Em 19 de janeiro de 2009, houve o desabamento de aproximadamente 200 metros da estrutura da Ponte Getúlio Vargas, ocasionando a morte de uma pessoa e a queda de outra no Rio Doce. Em fevereiro do mesmo ano e em novembro de 2011, outros pedaços da estrutura também caíram. Dessa vez, não houve feridos porque a ponte estava interditada. À época, o então superintendente do Dnit e o supervisor local do órgão foram denunciados por homicídio culposo.

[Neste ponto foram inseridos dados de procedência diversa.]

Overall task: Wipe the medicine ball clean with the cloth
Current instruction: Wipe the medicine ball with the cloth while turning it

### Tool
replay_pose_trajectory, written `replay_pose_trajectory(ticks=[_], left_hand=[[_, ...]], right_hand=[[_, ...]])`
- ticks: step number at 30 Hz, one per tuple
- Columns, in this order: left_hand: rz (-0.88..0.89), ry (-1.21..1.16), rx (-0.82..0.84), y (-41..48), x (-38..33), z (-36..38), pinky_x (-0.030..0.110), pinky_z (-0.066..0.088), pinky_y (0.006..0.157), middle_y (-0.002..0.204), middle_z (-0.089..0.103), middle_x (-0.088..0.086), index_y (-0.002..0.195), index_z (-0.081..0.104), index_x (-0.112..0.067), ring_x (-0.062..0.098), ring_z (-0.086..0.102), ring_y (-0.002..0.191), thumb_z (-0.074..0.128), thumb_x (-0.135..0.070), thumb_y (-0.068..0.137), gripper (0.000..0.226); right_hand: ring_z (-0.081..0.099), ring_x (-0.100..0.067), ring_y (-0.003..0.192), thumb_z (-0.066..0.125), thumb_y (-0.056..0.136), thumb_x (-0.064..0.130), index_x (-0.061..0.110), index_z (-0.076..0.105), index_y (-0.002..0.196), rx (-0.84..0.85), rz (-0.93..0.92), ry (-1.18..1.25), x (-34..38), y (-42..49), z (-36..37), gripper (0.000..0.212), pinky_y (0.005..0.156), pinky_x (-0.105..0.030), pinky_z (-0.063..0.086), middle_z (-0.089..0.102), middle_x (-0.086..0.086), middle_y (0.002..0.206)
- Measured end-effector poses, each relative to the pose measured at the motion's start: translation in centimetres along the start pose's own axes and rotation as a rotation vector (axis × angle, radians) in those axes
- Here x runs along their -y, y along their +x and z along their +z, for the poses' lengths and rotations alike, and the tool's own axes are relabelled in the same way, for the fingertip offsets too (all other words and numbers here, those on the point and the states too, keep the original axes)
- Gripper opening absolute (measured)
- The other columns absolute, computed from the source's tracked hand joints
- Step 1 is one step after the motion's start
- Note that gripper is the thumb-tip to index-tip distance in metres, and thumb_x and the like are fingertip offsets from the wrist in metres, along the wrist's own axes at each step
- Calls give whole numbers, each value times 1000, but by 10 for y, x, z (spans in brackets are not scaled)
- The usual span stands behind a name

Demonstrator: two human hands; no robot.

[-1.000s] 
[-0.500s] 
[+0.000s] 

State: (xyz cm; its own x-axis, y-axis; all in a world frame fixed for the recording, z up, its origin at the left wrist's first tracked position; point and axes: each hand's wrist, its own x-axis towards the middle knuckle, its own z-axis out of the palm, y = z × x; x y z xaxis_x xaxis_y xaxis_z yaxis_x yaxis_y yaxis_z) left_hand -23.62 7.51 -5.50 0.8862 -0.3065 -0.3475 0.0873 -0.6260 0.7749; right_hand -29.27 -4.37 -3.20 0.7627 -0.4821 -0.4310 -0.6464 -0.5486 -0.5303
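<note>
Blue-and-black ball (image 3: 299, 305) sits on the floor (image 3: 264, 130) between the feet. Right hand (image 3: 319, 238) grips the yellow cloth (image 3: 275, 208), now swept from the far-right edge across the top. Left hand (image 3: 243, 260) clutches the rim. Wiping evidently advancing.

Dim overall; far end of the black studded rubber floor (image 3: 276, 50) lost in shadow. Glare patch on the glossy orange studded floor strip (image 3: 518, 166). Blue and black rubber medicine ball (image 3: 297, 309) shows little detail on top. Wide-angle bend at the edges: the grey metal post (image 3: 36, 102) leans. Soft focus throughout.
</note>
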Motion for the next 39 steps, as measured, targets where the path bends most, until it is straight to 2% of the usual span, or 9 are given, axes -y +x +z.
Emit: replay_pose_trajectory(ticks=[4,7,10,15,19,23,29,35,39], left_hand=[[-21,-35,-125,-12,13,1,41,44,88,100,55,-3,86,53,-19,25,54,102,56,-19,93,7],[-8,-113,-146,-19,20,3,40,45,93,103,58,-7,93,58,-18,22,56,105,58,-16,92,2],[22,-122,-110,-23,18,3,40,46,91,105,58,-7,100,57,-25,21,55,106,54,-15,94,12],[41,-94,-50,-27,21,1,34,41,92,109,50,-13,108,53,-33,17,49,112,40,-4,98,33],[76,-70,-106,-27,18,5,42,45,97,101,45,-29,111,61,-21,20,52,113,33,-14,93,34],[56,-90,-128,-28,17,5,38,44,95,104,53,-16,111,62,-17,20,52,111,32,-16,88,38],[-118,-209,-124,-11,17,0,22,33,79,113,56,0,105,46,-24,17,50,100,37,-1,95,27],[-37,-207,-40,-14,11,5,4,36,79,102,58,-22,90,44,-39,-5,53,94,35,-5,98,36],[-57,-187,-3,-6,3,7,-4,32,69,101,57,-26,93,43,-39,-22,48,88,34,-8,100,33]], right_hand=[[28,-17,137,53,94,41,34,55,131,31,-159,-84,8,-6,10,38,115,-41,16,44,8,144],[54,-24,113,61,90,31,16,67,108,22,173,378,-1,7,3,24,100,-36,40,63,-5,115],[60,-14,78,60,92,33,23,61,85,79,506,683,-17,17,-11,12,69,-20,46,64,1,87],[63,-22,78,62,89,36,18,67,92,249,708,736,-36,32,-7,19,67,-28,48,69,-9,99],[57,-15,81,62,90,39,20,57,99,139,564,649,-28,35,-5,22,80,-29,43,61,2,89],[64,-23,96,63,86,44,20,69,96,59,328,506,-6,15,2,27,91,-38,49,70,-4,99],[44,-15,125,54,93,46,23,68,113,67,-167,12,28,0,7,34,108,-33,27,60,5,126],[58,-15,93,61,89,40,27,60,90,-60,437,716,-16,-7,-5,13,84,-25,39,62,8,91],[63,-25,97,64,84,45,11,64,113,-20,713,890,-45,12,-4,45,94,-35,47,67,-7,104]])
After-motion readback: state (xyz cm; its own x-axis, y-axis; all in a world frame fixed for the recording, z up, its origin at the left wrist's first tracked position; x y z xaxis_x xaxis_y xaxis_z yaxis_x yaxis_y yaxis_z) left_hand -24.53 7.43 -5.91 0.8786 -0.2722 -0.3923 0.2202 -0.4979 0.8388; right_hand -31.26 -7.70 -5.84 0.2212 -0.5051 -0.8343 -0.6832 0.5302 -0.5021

Desde então a situação não mudou. As ruínas da antiga ponte continuam no local, oferecendo risco de desmoronamento, e o meio ambiente vem sendo afetado, já que parte da estrutura permanece no leito do Rio Doce e os materiais possuem substância tóxicas e não são biodegradáveis. “É certo que a construção de uma ponte já provoca agressões à biota local. Imagina a permanência de grande parte dessa estrutura no próprio leito do rio, o qual já sofre demasiadamente depois que mais de 35 milhões de metros cúbicos de lama de rejeitos de minério vazaram da barragem de Fundão, em Mariana (MG). Somado ao fato de estarem no local por quase dez anos, os efeitos podem ser imensuráveis”, destaca a ação do MPF.

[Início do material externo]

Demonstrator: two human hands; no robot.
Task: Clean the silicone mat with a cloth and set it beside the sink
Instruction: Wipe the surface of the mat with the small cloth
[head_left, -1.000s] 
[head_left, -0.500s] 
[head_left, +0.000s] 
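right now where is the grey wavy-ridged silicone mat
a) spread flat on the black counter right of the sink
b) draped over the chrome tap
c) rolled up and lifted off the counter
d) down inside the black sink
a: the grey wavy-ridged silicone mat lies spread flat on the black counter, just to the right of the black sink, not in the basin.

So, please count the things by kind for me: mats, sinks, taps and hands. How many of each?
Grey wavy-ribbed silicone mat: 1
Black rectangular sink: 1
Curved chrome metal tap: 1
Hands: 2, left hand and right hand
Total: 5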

Mediação. Em 2014, a Justiça encaminhou representação ao MPF para que fosse analisada a necessidade de adoção de medidas de contenção ou demolição da estrutura restante da ponte. O Dnit então informou que havia contratado empresa que ia elaborar o projeto executivo de engenharia para a demolição da ponte. Estimou-se que até o final de mês de outubro daquele ano os relatórios da última etapa contratual fossem entregues pela empresa. Oficiado novamente pelo MPF, o Dnit informou que o projeto estava em análise em Brasília.

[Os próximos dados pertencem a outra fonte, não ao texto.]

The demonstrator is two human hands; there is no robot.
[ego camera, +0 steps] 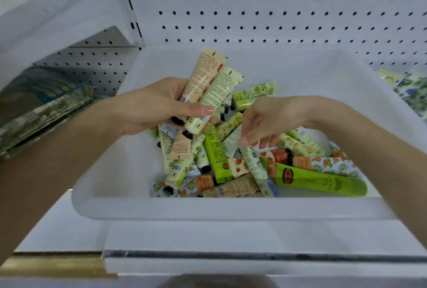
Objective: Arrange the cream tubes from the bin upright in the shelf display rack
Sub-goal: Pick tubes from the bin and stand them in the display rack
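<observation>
A white bin (231,209) on the shelf holds a loose heap of cream tubes (233,165), green, peach and floral-printed, lying crisscrossed toward its near right side. A peach tube (203,75) and a pale green tube (215,98) stand tilted above the heap, caps down.

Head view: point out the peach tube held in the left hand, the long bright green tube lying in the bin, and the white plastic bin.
Peach tube (203,73), head view, printed body.
Long bright green tube (323,180), head view, mid-body.
White plastic bin (208,207), head view, near rim.
</observation>
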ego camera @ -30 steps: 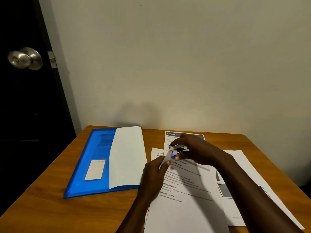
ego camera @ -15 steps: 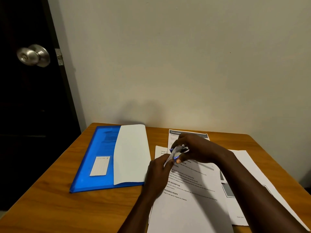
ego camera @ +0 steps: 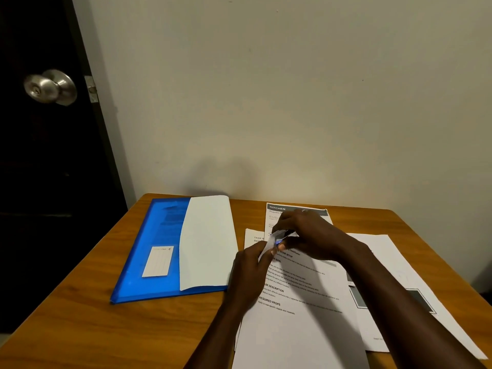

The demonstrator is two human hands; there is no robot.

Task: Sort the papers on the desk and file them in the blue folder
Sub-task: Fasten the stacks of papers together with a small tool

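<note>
Printed sheet (ego camera: 298, 323), headed TASK DESCRIPTION and REQUIRED PROPS: flat on the wooden desk (ego camera: 80, 315), directly beneath the grip and running toward the viewer. Left hand (ego camera: 251, 270): just below-left of the grip, thumb and fingertips pinching the lower end of a small white slip (ego camera: 270, 242). The slip carries a blue and dark mark at its upper end; what it is cannot be told. It is raised off the printed sheet and tilted. Right hand (ego camera: 312, 235): just right of the grip, fingers curled, pinching the slip's upper end. Sheet with grey blocks (ego camera: 388, 265): right of the grip, partly under the printed sheet and the right forearm. Blue folder (ego camera: 149, 249): left of the grip, flat, well apart from both hands, pale label (ego camera: 158, 261) on its cover. White sheet (ego camera: 207, 243): over the folder's right half; tucked in or laid on top, cannot tell. KITCHEN sheet (ego camera: 277, 209): just beyond the grip, partly hidden by the right hand. Door knob (ego camera: 49, 86): far left, on a dark door.
</note>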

No decorrer do tempo, o Dnit questionou sua responsabilidade em realizar a obra. O MPF então passou a mediar a questão que envolvia o Dnit, a Secretaria de Patrimônio da União (SPU), a empresa JDS, o Instituto Brasileiro do Meio Ambiente e dos Recursos Naturais Renováveis (Ibama) e a concessionária Eco 101. Ou seja, o MPF esgotou as ações que pudessem solucionar o caso extrajudicialmente, não restando outra alternativa além do ajuizamento da ação civil pública.

A intenção do MPF com o ajuizamento da ação é “resguardar a vida, a segurança e a integridade dos habitantes locais, bem como do próprio meio ambiente, tendo em vista que os destroços caídos da ponte continuam no leito do Rio Doce e o restante da estrutura pode vir a ruir a qualquer momento”, diz o documento.